3. “I’m feeling really flat about the holidays and just feel that there’s no point. I have had so many wonderful Christmases in past years. If this is going to be any less than perfect, why bother?”
Sally: It’s lovely that you’ve created wonderful Christmases in the past years and this year will undoubtedly feel different and more challenging. That’s the pragmatic truth for so many of us trying our best to celebrate the festive season during a pandemic.
Trying to achieve the perfect Christmas is going to be even more of a conundrum this year than any other year. For many people trying to create a Christmas any less than perfect can leave them feeling flat or anxious. Every year the ante of what a perfect Christmas seems harder to achieve. Social media has made the tyranny of ‘The Perfect Christmas’ even more elusive to attain in real life. Posting a ‘Perfect Christmas’ photograph is a popular hashtag with tens of thousands of followers. What people forget though is that a photograph only takes 125th of a second and tells us nothing about what people are feeling or the authentic relationships of those in the photograph.
Hopefully, our pandemic Christmas will be a one-off and in future years Christmas will return to the Christmases we know and love. One thing for sure is that for decades to come people will talk about the Christmas of 2020. It can’t help but be special because the circumstances are unique and unprecedented. With this in mind, I urge you to find something positive to focus on every day in both the run-up to the holiday and Christmas itself.
Set yourself the challenge to find something, however small, that you are grateful for or that you take pleasure in to lift your mood. You can write down the positives you find for yourself in a notebook as part of a gratitude journal. Acknowledging gratitude for what we have or how we feel is a powerful therapeutic technique to improve mood and to shift focus from lack to abundance. The positives you find and acknowledge in your gratitude journal will help you to create your Christmas memories of this special Christmas holiday.

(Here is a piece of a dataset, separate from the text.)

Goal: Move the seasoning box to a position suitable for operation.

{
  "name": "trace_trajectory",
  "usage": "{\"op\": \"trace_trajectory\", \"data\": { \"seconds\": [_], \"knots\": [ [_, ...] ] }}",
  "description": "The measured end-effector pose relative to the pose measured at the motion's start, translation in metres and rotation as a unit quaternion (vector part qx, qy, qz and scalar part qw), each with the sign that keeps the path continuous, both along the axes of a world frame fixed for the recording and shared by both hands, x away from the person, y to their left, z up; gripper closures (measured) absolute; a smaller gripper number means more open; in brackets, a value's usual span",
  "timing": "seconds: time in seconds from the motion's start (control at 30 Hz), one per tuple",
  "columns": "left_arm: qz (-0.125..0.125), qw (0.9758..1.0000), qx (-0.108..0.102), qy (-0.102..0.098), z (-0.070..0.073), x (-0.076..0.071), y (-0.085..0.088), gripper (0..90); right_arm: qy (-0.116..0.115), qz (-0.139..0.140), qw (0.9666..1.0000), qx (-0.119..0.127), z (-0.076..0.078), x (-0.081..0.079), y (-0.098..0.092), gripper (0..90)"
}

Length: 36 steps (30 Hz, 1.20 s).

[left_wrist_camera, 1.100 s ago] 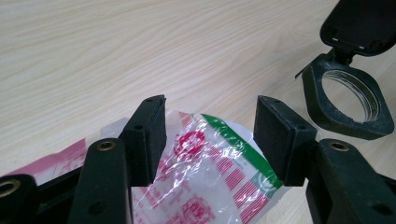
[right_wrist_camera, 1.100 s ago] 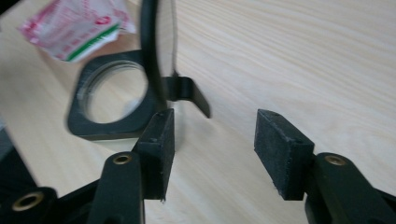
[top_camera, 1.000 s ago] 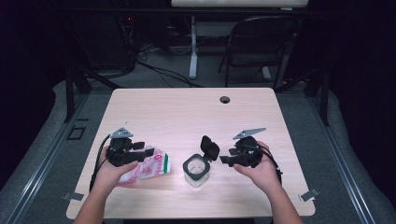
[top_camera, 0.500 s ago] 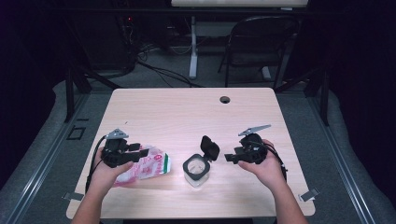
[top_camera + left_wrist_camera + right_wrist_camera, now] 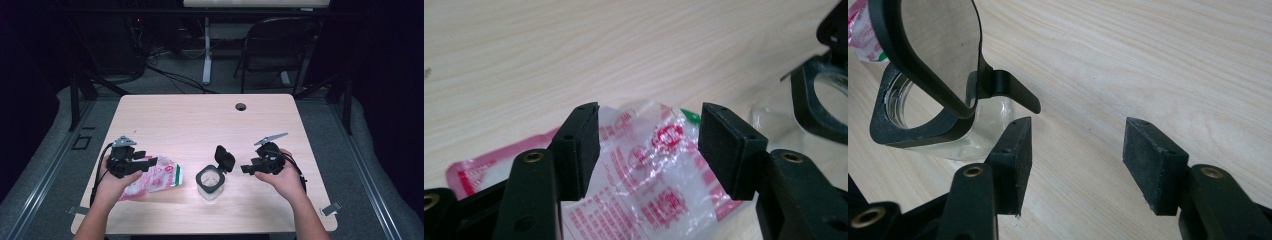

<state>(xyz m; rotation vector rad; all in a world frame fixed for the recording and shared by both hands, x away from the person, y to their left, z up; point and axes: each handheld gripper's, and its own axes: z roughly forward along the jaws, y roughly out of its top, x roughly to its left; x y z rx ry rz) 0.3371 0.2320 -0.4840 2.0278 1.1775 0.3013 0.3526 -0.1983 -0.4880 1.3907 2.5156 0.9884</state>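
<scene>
Snack bag (image 5: 644, 165) lies unopened between the left gripper's (image 5: 649, 145) just-widened jaws; jar (image 5: 210, 180) lid is flipped up, right gripper (image 5: 1075, 160) jaws apart, nothing poured yet.

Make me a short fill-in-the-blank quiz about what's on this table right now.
1. The clear plastic container has a black flip lid that stands ____.
2. The crinkled red-and-white plastic packet lies between the ____ gripper's jaws.
3. The right gripper's jaws hold ____.
4. Everything rests on a light ____ table.

Missing words: open; left; nothing; wooden

Illegible red print on bag (image 5: 644, 170)
</scene>
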Motion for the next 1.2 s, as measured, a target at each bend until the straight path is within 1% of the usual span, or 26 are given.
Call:
{"op": "trace_trajectory", "data": {
  "seconds": [0.1,0.17,0.23,0.3,0.33,0.37,0.4,0.47,0.53,0.57,0.6,0.67,0.7,0.77,0.83,0.87,0.93,1.0,1.07,1.13,1.17,1.2],
  "knots": [
    [-0.006,0.9999,0.008,0.010,-0.013,-0.010,0.001,36.7,-0.003,-0.006,1.0000,0.000,0.000,0.001,-0.001,45.9],
    [-0.004,0.9999,0.005,0.014,-0.021,-0.016,0.004,34.9,-0.004,-0.009,1.0000,0.001,0.000,0.001,-0.001,46.0],
    [0.009,0.9999,0.002,0.011,-0.028,-0.023,0.006,32.5,-0.004,-0.009,0.9999,0.002,-0.001,0.001,-0.001,46.0],
    [0.019,0.9998,0.001,0.011,-0.033,-0.027,0.010,32.0,-0.004,-0.010,0.9999,0.002,-0.001,0.001,0.000,46.0],
    [0.019,0.9998,0.001,0.011,-0.033,-0.027,0.010,31.3,-0.004,-0.010,0.9999,0.002,-0.001,0.001,0.000,46.0],
    [0.027,0.9996,-0.002,0.007,-0.038,-0.031,0.013,31.3,-0.005,-0.008,1.0000,0.002,0.000,0.000,0.000,45.9],
    [0.028,0.9996,-0.003,0.005,-0.040,-0.033,0.013,31.3,-0.006,-0.008,0.9999,0.002,0.000,0.000,0.001,46.0],
    [0.023,0.9997,0.004,0.000,-0.044,-0.034,0.011,30.0,-0.006,-0.006,0.9999,0.006,0.000,0.001,0.001,46.0],
    [0.008,0.9999,0.009,0.001,-0.045,-0.034,0.006,29.7,-0.007,-0.008,0.9999,0.009,0.001,0.001,0.001,46.0],
    [0.008,0.9999,0.009,0.001,-0.045,-0.034,0.006,29.3,-0.007,-0.008,0.9999,0.009,0.001,0.001,0.001,46.0],
    [-0.012,0.9997,0.023,-0.001,-0.047,-0.036,-0.001,28.9,-0.007,-0.007,0.9999,0.008,0.000,0.002,0.000,46.0],
    [-0.027,0.9984,0.049,-0.005,-0.048,-0.038,-0.008,28.6,-0.004,-0.007,0.9999,0.008,-0.001,0.003,-0.001,46.0],
    [-0.033,0.9979,0.055,-0.007,-0.049,-0.039,-0.011,28.6,-0.002,-0.008,0.9999,0.009,-0.002,0.004,-0.002,46.1],
    [-0.041,0.9977,0.054,-0.007,-0.050,-0.040,-0.017,28.5,-0.002,-0.010,0.9999,0.010,-0.003,0.005,-0.002,46.1],
    [-0.051,0.9969,0.059,-0.009,-0.051,-0.042,-0.022,28.5,-0.003,-0.011,0.9999,0.011,-0.003,0.005,-0.001,46.1],
    [-0.055,0.9967,0.059,-0.014,-0.052,-0.043,-0.025,28.5,-0.003,-0.010,0.9999,0.009,-0.003,0.005,-0.001,46.1],
    [-0.063,0.9963,0.055,-0.019,-0.053,-0.045,-0.030,28.6,0.000,-0.006,1.0000,0.008,-0.003,0.005,0.000,46.1],
    [-0.071,0.9955,0.058,-0.024,-0.055,-0.046,-0.037,28.1,-0.002,-0.005,0.9999,0.010,-0.004,0.005,0.001,46.1],
    [-0.075,0.9946,0.065,-0.031,-0.058,-0.046,-0.042,28.1,-0.001,-0.005,0.9999,0.013,-0.004,0.005,0.001,46.1],
    [-0.070,0.9940,0.076,-0.035,-0.062,-0.044,-0.046,28.1,-0.001,-0.006,0.9999,0.014,-0.004,0.005,0.000,46.1],
    [-0.068,0.9938,0.081,-0.034,-0.065,-0.043,-0.047,28.1,-0.004,-0.007,0.9999,0.015,-0.004,0.005,-0.001,46.1],
    [-0.066,0.9930,0.091,-0.036,-0.067,-0.042,-0.048,28.1,-0.004,-0.008,0.9998,0.016,-0.004,0.005,-0.001,46.1]
  ]
}}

4. “My family ALWAYS argue during Christmas. I can’t see how this year will be any different. You always see lovely family Christmases and it makes me so annoyed that my family isn’t perfect like that. Should I say something?”

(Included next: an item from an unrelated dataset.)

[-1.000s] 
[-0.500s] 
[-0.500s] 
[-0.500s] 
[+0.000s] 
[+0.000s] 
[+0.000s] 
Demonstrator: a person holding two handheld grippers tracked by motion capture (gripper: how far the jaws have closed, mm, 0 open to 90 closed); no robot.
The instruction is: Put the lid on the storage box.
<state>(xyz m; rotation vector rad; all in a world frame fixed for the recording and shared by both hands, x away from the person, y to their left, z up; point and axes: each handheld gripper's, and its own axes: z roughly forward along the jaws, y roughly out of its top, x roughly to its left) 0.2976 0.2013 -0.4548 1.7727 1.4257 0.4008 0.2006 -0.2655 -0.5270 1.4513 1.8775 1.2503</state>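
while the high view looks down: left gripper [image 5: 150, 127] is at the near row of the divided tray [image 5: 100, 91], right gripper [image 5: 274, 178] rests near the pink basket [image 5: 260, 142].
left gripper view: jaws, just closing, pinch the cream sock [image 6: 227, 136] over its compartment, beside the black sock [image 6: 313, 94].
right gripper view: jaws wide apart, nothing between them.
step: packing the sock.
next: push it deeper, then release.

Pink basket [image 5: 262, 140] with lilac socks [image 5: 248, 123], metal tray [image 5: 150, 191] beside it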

Sally: As a therapist, I always see red flags of alarm when a family are ultra-polite with each other and never argue or have a cross word to say between themselves. I see this sometimes in families that have learnt it’s not safe to disagree or share their opinions. They have learnt they need to be compliant and non-confrontational which often covers a multitude of painful truths in their relationships with each other.
The family dynamic is special and isn’t replicated with any other relationships out in the wider world. People who are the height of politeness with friends and colleagues can take all sorts of risks in how they talk to a family member and as long as that’s not disrespectful or abusive in many ways that is what a healthy family dynamic looks and feels like.
Some families argue passionately about politics or football and they enjoy the cut and parry of their verbal jousting. Other families may argue about the similar things but these are proxy arguments where football or the weather or whatever are argued about instead of them arguing about their real grievances.
It would be helpful if you try not to get sucked into the next disagreement and simply observe your family when they are arguing. It sounds as though just like previous years you’ll have plenty of opportunities to watch the dynamic unfold.
Ask yourself does it feel like there is genuine affection between them when they argue or do they cut each other to the quick and inflict real pain? Being a detective in your own family you might find their arguing is a measure of their energy and interest in each other and something to celebrate rather than be annoyed about. Having the mutual energy to disagree is a healthier family dynamic than apathy, disinterest or an unwillingness to engage.